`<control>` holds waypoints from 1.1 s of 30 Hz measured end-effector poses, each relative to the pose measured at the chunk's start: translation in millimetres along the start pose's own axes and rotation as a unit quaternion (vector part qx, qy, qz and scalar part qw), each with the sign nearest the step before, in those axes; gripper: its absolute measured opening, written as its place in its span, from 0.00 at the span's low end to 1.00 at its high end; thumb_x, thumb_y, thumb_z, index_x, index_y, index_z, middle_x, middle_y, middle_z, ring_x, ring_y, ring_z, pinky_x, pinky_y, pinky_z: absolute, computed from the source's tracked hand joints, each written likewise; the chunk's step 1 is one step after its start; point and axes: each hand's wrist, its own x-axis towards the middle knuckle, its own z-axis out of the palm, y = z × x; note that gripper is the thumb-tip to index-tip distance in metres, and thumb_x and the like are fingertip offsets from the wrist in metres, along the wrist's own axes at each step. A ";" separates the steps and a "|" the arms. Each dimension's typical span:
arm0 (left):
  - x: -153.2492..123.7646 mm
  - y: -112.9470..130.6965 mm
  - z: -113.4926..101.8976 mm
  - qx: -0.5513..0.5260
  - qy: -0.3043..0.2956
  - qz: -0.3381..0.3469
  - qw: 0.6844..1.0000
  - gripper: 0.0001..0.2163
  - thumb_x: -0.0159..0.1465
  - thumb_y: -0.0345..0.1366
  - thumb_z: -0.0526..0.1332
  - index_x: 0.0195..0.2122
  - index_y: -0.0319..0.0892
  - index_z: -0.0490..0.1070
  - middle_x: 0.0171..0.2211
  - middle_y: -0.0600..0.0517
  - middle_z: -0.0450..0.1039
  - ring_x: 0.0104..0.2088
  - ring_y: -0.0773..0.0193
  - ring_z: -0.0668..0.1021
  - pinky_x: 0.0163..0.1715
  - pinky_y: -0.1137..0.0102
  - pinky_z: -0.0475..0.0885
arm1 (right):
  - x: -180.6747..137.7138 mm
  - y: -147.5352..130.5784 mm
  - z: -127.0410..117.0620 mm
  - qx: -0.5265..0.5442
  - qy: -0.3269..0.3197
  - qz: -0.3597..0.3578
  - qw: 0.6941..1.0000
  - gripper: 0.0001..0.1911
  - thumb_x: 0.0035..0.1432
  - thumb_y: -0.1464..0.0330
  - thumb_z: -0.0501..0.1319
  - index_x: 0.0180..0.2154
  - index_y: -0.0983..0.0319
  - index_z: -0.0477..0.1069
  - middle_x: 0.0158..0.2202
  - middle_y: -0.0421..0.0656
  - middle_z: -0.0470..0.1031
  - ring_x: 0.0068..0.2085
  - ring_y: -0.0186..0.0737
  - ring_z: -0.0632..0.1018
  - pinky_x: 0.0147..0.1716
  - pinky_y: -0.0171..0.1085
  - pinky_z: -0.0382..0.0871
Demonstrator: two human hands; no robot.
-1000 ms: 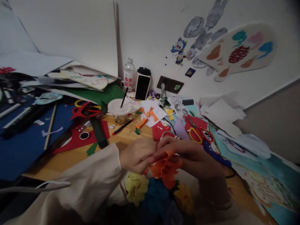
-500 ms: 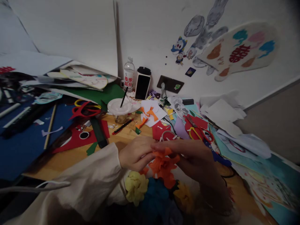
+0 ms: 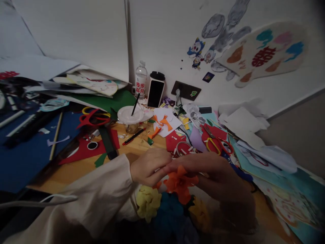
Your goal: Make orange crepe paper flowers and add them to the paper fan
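Observation:
My left hand and my right hand meet above the wooden desk, their fingertips pressed together. Between and under them sits a ruffled orange paper flower, held by both hands, with its lower part showing below my right fingers. Just below it, a yellow paper flower, a teal one and a golden one lie in a cluster in my lap area. Whatever my fingertips pinch inside the orange folds is hidden.
Crowding the wooden desk are red-handled scissors, yellow-handled scissors, a lidded plastic cup, a black pen, a water bottle, a phone, and coloured paper scraps.
My right hand has shifted slightly right and its fingers now lie flatter over the orange flower. The view has turned a little, moving the desk items slightly right.

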 end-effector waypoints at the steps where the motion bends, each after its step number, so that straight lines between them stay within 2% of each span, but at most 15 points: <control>1: -0.6 -0.6 0.6 0.002 0.003 0.003 1.000 0.15 0.68 0.42 0.41 0.30 0.42 0.59 0.23 0.48 0.67 0.26 0.61 0.71 0.26 0.67 0.65 | -0.3 -1.1 -1.2 -0.003 -0.012 0.004 1.000 0.17 0.62 0.74 0.55 0.51 0.57 0.70 0.47 0.45 0.77 0.47 0.37 0.77 0.46 0.33 0.71; 5: -1.1 -2.2 1.9 0.006 0.011 0.013 1.000 0.14 0.69 0.41 0.41 0.31 0.42 0.59 0.23 0.49 0.66 0.25 0.63 0.70 0.26 0.68 0.65 | -1.6 -5.3 -3.4 -0.037 -0.043 0.039 0.998 0.20 0.62 0.75 0.52 0.55 0.59 0.67 0.49 0.46 0.76 0.47 0.37 0.77 0.45 0.34 0.71; 9: 0.8 -0.9 0.2 0.006 0.011 0.020 1.000 0.12 0.68 0.39 0.42 0.34 0.42 0.61 0.28 0.47 0.70 0.29 0.61 0.73 0.29 0.67 0.67 | -1.9 -5.6 1.3 -0.116 0.022 0.082 0.990 0.21 0.62 0.76 0.53 0.54 0.57 0.67 0.42 0.41 0.79 0.34 0.32 0.78 0.34 0.30 0.72; 12: 2.5 1.2 -1.9 0.015 0.018 0.016 1.000 0.11 0.68 0.39 0.43 0.35 0.42 0.61 0.26 0.48 0.70 0.28 0.61 0.73 0.28 0.68 0.67 | -1.3 -5.5 6.0 -0.167 0.065 0.094 0.979 0.18 0.61 0.74 0.55 0.52 0.56 0.70 0.36 0.38 0.80 0.25 0.29 0.76 0.27 0.28 0.69; 18: 3.9 3.8 -3.5 0.017 -0.010 -0.006 1.000 0.12 0.68 0.37 0.44 0.34 0.40 0.63 0.26 0.46 0.71 0.29 0.60 0.74 0.30 0.67 0.68 | -1.2 -9.1 11.6 -0.260 0.165 0.104 0.946 0.13 0.60 0.72 0.57 0.46 0.57 0.73 0.31 0.38 0.80 0.22 0.30 0.75 0.22 0.29 0.67; 25: 1.4 1.5 -0.9 0.024 0.021 0.006 0.999 0.10 0.68 0.37 0.46 0.37 0.40 0.63 0.29 0.46 0.73 0.30 0.61 0.75 0.31 0.68 0.69 | -2.0 -14.3 11.2 -0.204 0.082 0.092 0.971 0.17 0.61 0.74 0.55 0.51 0.58 0.70 0.39 0.39 0.80 0.30 0.30 0.79 0.34 0.28 0.73; 29: 0.5 0.0 0.4 0.025 0.018 -0.004 1.000 0.11 0.68 0.38 0.44 0.35 0.40 0.63 0.28 0.45 0.72 0.29 0.60 0.74 0.29 0.67 0.67 | -2.5 -16.4 8.0 -0.177 0.064 0.093 0.978 0.18 0.60 0.75 0.57 0.51 0.58 0.70 0.41 0.39 0.79 0.33 0.30 0.79 0.36 0.26 0.72; 33: -0.2 -1.0 1.0 0.022 0.014 -0.009 1.000 0.13 0.68 0.40 0.43 0.31 0.42 0.60 0.24 0.47 0.69 0.26 0.61 0.72 0.26 0.67 0.65 | -2.5 -12.9 3.9 -0.141 0.059 0.074 0.985 0.15 0.59 0.76 0.58 0.47 0.59 0.72 0.40 0.39 0.80 0.36 0.31 0.79 0.36 0.26 0.72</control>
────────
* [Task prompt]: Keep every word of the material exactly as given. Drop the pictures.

* [Problem solution]:
`<control>` holds waypoints from 1.1 s of 30 Hz measured end-effector poses, each relative to the pose measured at the chunk's start: translation in millimetres along the start pose's own axes and rotation as a unit quaternion (vector part qx, qy, qz and scalar part qw), each with the sign nearest the step before, in those axes; gripper: its absolute measured opening, written as its place in its span, from 0.00 at the span's low end to 1.00 at its high end; thumb_x, thumb_y, thumb_z, index_x, index_y, index_z, middle_x, middle_y, middle_z, ring_x, ring_y, ring_z, pinky_x, pinky_y, pinky_z: absolute, computed from the source's tracked hand joints, each written likewise; the chunk's step 1 is one step after its start; point and axes: each hand's wrist, its own x-axis towards the middle knuckle, its own z-axis out of the palm, y = z × x; note that gripper is the thumb-tip to index-tip distance in metres, and thumb_x and the like are fingertip offsets from the wrist in metres, along the wrist's own axes at each step. A ";" separates the steps and a "|" the arms. Each dimension's typical span:
arm0 (left):
  - x: -153.2492..123.7646 mm
  - y: -112.9470..130.6965 mm
  - z: -113.4926..101.8976 mm
  - qx: -0.5513..0.5260
  - qy: -0.3043..0.2956
  - qz: -0.3381..0.3469
  - qw: 0.6844..1.0000
  - gripper: 0.0001..0.2163
  - thumb_x: -0.0159..0.1465
  - thumb_y: -0.0345..0.1366
  - thumb_z: -0.0526..0.1332
  - index_x: 0.0195..0.2122
  - index_y: -0.0319..0.0892
  - index_z: -0.0490..0.1070
  - middle_x: 0.0171..0.2211
  - middle_y: -0.0600..0.0517
  - middle_z: -0.0450..0.1039
  - ring_x: 0.0104..0.2088
  - ring_y: -0.0773..0.0193
  - ring_z: -0.0668..0.1021
  - pinky_x: 0.0163..0.1715
  - pinky_y: -0.1137..0.0102
  - pinky_z: -0.0475..0.0885
arm1 (right):
  - x: -180.6747..137.7138 mm
  - y: -147.5352..130.5784 mm
  - z: -127.0410..117.0620 mm
  - qx: -0.5265..0.5442
  - qy: -0.3269..0.3197
  - qz: -0.3597..0.3578
  - qw: 0.6941..1.0000
  - gripper: 0.0001..0.1911
  - thumb_x: 0.0035..0.1432
  - thumb_y: -0.1464..0.0330
  - thumb_z: -0.0501..0.1319
  - index_x: 0.0180..0.2154
  - index_y: -0.0983..0.0319
  - index_z: -0.0477..0.1069
  - middle_x: 0.0158..0.2202
  - middle_y: -0.0421..0.0656
  - middle_z: -0.0470..0.1031
  - ring_x: 0.0068..0.2085
  - ring_y: -0.0186..0.0737
  - ring_z: -0.0632..0.1018
  - pinky_x: 0.0147..0.1716
  - pinky_y: -0.0171..0.1085
  - pinky_z: -0.0382..0.0871
Demonstrator: two human hands; no robot.
-1000 ms: 
-500 ms: 
+0 ms: 
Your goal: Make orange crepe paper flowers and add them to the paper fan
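Observation:
My left hand and my right hand meet above the wooden desk, their fingertips pressed together. Between and under them sits a ruffled orange paper flower, held by both hands, with its lower part showing below my right fingers. Just below it, a yellow paper flower, a teal one and a golden one lie in a cluster in my lap area. Whatever my fingertips pinch inside the orange folds is hidden.
Crowding the wooden desk are red-handled scissors, yellow-handled scissors, a lidded plastic cup, a black pen, a water bottle, a phone, and coloured paper scraps.
My right hand has shifted slightly right and its fingers now lie flatter over the orange flower. The view has turned a little, moving the desk items slightly right.
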
 end-effector waypoints at the steps where the motion bends, each after its step number, so that straight lines between them stay within 2% of each span, but at most 15 points: <control>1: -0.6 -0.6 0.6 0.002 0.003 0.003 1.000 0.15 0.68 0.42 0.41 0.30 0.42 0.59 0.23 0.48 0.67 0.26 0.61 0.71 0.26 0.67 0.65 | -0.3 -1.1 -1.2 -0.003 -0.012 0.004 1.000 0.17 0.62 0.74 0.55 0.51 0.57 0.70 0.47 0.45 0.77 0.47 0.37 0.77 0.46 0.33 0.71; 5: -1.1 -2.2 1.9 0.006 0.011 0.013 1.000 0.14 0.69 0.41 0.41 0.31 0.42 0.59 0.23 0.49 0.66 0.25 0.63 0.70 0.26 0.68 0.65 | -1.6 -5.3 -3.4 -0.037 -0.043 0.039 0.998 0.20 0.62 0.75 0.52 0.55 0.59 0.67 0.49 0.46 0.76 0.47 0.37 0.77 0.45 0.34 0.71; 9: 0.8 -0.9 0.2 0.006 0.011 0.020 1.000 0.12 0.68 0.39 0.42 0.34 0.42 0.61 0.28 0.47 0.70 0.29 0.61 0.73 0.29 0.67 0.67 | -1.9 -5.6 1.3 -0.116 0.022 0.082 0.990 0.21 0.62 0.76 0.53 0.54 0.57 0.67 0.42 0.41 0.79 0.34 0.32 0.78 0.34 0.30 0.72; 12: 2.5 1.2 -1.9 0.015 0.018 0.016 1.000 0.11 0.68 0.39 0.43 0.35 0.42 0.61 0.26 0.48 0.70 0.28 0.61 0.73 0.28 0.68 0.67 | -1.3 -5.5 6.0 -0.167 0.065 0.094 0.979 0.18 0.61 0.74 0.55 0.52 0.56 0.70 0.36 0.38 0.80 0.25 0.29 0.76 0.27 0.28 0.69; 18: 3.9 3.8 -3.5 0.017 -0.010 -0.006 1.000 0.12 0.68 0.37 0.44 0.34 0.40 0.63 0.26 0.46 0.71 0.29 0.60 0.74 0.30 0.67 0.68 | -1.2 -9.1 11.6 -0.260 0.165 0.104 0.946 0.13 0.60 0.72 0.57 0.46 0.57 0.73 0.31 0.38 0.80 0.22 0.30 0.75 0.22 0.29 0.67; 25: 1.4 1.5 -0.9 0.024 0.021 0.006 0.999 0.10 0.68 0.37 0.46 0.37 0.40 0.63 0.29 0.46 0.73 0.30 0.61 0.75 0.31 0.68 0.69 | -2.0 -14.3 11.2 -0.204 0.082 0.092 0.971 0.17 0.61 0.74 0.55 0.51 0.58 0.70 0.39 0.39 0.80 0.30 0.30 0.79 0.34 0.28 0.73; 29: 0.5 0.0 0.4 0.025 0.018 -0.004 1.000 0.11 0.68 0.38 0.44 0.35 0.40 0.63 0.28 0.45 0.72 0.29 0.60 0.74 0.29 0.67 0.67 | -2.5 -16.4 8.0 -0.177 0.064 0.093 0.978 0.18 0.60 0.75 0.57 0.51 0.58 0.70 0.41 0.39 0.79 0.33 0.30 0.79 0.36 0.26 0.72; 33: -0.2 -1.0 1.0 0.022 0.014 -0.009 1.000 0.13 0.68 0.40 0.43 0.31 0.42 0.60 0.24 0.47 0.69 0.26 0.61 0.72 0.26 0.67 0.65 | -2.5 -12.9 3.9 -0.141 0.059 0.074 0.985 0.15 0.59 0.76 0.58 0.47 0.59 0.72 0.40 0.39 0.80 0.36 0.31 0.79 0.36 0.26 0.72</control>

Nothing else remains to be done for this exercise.